Once upon a time it was considered good manners for a host to offer his guests a smoke. This custom extended to the President of the United States. Each President, from John Kennedy to Ronald Reagan, gave his guests a very special pack of cigarettes. The earliest versions were nothing more than a standard pack with a presidential seal insert card placed under the cellophane, and each of the major manufacturers provided these to the government. It's not unusual to find Camel, Lark, Pall Mall, Viceroy or other popular brands with one of these presidential seal inserts, as many were kept as souvenirs. The early insert cards pictured a plain black and gold seal, while those from the 1970s and 80s were a more elaborate blue. Below the seal the different cards stated: Welcome to Camp David, Welcome Aboard Marine One or Air Force One, Welcome Aboard the Sequoia, Welcome to the Staff Mess, etc. etc. In the examples I have pictured below is a 1974 white plastic pack (front and back) that was a memento from 'The Spirit of 76', President Nixon's name for Air Force One. Guests invited onboard Air Force One found information cards on each seat, and a book of Air Force One matches in each ashtray. Smokers could then ask a staff member or steward for a pack of presidential seal cigarettes. Two versions of the 1969 gold packs with the embossed seals were made by Philip Morris. These unique plastic packs were either given away onboard Air Force One or at the White House.

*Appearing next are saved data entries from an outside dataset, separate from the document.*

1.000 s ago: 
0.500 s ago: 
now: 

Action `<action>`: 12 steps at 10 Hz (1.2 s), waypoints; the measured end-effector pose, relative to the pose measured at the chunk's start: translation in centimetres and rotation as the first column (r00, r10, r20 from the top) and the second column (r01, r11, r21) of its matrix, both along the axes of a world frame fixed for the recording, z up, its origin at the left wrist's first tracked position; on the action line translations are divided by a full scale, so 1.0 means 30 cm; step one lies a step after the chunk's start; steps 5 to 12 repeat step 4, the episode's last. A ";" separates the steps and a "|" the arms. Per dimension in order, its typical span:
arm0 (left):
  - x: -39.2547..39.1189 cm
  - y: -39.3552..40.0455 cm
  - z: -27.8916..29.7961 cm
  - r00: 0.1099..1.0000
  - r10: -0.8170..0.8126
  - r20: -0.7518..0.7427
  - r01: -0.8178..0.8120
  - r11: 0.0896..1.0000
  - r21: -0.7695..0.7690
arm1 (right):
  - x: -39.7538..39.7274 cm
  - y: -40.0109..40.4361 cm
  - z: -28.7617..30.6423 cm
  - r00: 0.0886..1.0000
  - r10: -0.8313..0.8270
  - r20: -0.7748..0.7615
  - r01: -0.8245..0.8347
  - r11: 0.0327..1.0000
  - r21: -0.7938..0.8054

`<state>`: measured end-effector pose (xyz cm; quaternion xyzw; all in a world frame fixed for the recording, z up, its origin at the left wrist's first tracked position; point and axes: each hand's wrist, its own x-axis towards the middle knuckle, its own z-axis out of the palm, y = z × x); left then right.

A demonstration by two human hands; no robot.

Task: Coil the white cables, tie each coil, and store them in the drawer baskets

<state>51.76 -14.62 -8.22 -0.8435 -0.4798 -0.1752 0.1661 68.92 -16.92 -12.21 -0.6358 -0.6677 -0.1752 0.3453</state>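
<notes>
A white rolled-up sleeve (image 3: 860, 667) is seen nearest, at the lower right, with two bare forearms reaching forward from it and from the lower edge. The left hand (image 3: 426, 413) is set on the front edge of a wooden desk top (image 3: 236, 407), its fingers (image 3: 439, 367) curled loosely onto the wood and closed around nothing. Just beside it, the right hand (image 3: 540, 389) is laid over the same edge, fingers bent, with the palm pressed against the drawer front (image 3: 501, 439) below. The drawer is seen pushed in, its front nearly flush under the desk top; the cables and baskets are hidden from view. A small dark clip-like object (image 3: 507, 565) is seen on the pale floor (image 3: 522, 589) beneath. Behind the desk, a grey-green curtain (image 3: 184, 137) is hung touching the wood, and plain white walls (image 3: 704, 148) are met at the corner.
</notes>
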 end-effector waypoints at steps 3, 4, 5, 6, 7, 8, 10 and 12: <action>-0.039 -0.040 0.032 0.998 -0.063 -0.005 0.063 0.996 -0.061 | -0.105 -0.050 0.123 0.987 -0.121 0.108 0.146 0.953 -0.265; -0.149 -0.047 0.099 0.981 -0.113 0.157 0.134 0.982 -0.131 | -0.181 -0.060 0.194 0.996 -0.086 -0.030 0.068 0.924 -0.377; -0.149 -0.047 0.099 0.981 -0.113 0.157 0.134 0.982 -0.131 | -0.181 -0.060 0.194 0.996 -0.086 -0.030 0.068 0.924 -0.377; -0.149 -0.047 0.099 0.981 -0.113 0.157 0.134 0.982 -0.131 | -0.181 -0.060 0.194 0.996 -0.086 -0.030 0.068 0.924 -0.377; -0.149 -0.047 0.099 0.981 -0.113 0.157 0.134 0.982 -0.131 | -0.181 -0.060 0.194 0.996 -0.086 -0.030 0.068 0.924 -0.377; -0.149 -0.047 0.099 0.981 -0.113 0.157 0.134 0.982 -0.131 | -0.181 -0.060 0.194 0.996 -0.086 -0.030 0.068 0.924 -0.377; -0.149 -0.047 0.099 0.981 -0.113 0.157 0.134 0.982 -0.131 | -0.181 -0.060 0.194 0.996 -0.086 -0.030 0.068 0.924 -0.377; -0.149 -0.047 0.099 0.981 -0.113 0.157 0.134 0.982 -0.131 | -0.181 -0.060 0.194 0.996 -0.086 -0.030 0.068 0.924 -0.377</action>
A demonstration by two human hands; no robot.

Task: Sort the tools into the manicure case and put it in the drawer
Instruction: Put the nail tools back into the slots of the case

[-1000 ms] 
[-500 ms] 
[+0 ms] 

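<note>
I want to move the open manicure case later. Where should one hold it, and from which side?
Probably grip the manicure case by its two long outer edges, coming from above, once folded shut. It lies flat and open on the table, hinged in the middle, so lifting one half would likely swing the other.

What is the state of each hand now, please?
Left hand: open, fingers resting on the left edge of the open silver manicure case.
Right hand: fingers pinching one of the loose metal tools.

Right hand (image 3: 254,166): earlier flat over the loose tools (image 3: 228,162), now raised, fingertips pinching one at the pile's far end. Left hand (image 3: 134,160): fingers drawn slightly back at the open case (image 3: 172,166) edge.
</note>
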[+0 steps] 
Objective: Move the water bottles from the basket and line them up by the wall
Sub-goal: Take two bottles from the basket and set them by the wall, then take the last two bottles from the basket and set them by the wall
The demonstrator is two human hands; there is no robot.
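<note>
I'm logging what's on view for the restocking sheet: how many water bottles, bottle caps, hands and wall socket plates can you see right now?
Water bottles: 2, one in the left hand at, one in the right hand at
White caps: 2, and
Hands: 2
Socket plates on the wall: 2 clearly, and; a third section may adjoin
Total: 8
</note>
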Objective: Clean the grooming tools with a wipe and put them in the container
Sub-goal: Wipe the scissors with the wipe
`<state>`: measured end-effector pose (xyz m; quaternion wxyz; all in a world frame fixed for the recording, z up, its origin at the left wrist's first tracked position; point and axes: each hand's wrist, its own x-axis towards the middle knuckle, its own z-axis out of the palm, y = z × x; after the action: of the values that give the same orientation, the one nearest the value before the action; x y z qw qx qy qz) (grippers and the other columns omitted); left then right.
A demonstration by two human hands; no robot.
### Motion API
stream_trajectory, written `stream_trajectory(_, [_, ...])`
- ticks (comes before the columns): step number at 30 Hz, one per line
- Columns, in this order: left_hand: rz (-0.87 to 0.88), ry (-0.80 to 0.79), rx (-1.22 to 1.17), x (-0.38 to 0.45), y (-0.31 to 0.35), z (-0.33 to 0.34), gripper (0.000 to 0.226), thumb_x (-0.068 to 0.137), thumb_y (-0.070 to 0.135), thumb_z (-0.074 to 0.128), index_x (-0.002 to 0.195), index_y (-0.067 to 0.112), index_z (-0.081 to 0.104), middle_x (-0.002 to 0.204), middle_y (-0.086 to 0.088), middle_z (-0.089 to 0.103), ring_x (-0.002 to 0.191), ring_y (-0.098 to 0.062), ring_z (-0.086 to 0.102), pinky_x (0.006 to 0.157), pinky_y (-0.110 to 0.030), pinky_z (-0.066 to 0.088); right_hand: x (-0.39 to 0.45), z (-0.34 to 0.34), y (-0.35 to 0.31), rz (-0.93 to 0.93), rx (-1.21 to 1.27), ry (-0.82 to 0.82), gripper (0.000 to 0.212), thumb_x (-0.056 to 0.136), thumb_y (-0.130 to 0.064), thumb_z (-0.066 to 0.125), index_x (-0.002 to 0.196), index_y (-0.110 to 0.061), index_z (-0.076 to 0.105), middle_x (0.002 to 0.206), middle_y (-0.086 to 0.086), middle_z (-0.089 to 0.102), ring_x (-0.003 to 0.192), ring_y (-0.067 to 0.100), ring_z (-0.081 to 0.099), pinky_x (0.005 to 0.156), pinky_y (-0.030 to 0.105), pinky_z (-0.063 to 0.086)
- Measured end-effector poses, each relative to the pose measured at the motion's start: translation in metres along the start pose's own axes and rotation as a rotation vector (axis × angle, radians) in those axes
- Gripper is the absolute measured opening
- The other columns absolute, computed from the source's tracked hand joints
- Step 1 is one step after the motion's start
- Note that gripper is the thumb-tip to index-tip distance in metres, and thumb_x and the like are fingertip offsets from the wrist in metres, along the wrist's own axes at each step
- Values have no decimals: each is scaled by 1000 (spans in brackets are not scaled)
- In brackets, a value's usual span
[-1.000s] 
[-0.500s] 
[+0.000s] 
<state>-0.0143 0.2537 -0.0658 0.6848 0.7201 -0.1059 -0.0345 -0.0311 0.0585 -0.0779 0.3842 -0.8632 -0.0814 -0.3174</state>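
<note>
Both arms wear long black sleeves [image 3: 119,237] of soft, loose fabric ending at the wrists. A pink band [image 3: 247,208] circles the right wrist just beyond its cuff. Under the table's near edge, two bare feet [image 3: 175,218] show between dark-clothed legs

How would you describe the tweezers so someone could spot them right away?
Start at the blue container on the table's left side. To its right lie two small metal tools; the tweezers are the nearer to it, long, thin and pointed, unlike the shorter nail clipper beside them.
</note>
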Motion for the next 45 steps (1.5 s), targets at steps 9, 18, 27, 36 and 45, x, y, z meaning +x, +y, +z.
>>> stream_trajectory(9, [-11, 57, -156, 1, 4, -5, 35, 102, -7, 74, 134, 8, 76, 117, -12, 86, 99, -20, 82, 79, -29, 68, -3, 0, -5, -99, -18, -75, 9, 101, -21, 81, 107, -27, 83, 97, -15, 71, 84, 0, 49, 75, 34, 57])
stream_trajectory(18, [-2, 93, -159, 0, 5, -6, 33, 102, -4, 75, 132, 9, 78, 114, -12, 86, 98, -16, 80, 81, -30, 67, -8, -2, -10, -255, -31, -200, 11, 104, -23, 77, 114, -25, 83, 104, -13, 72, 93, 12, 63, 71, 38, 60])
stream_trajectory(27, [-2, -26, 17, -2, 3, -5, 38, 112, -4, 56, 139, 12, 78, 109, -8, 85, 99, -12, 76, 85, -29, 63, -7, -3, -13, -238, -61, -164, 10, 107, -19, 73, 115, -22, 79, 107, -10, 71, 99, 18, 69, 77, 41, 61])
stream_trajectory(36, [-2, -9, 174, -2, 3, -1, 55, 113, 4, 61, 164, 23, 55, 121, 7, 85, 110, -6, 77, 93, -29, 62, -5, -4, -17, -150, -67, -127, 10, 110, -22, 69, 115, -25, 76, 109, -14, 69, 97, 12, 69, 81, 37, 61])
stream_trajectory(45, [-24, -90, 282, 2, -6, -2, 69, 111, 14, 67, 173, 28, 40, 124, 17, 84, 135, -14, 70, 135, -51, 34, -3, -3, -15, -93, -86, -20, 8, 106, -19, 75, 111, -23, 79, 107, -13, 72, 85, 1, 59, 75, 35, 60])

1974 pack back of 1974 pack 1969 pack 1969 pack
The Maryland Cigarette was a product of The American Tobacco Company, and the pack pictured is circa 1970. A Sikorsky Sea King helicopter uses the call sign Marine One when the president is aboard. Before 1976, the US Army also shared this responsibility, so it's not too uncommon to find a pack of cigarettes with an Army One insert card. The Philip Morris presidential seal flip-top box pictured below second from left, had an embossed seal printed in at least seven colors. This pack is from President Reagan's first term of office. The Brown & Williamson Tobacco Company provided a beautiful king size slip case (second from right) for their brands of cigarettes. During the 1960s the Liggett & Myers Tobacco Company supplied President Kennedy with L&M Cigarettes that had an insert card printed with a small gold presidential seal. L&M was the favorite brand of First Lady Jacqueline Kennedy, however, she saw these packs as a form of advertising and believed that they cheapened the presidency. Never the less, the First Lady smoked these special L&Ms, and two of her authenticated empty packs were auctioned off last year selling for about two hundred dollars each. These small gifts from the Commander-in-Chief were discontinued May 1988. By the way, John Kennedy liked to smoke Petit Upmann Cuban cigars. The evening before signing into law an import ban against all Cuban products, the President asked his Press Secretary for help: "I need a lot of cigars."
ca. 1970 100mm Reagan Presidential box slip case Satin Cigarettes

CAUTION: It would be easy for the unscrupulous to create fake presidential packs. JFK collectors, cigarette packs from this four year period won't have: a health warning; a blue federal excise tax stamp; a zip code as part of the manufacturer's address; and probably won't have a state tax stamp on the bottom of the tight cellophane (not modern plastic) outer wrap.